## Work instruction
For this exercise, restate every line below word for word and drop the images.

## Recorded information
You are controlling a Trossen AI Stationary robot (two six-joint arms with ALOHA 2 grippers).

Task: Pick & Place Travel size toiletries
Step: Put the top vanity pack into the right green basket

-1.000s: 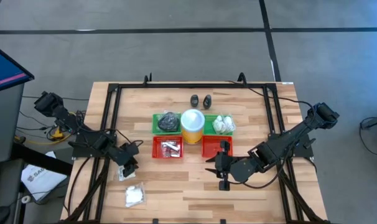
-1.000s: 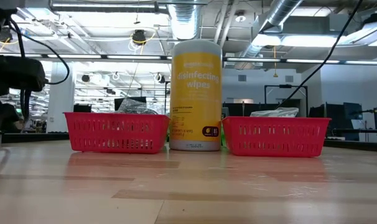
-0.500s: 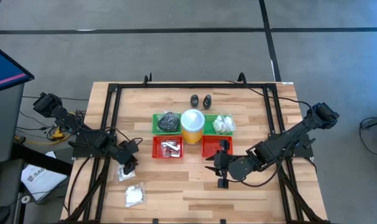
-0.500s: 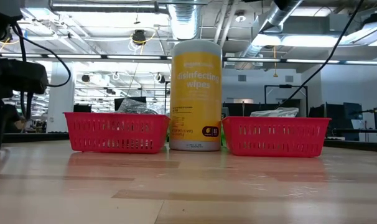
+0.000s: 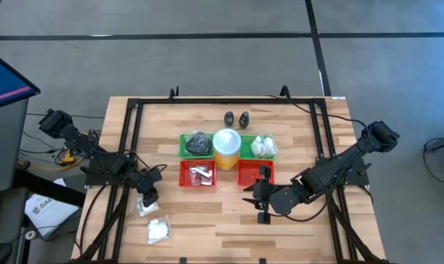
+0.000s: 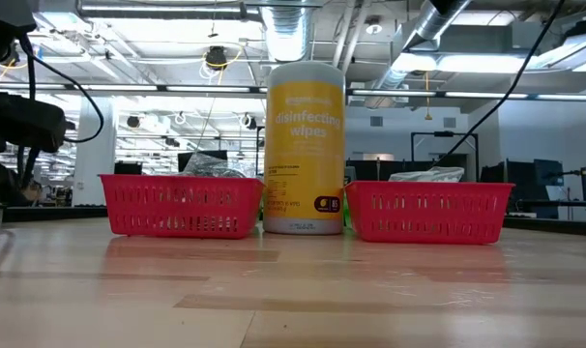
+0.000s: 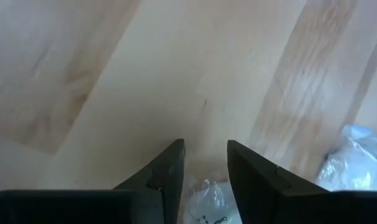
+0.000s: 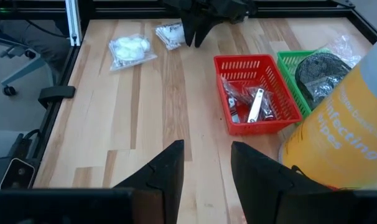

## Expected output
You are controlling a Trossen AI Stationary robot (two six-joint arms with ALOHA 2 grippers).

Task: Pick & Place Travel size toiletries
Step: Put the top vanity pack into the right green basket

-1.000s: 
-1.000s: 
-0.500s: 
-0.500s: 
+0.000s: 
+0.000s: 
+0.000s: 
+0.000s: 

This answer requires nothing further.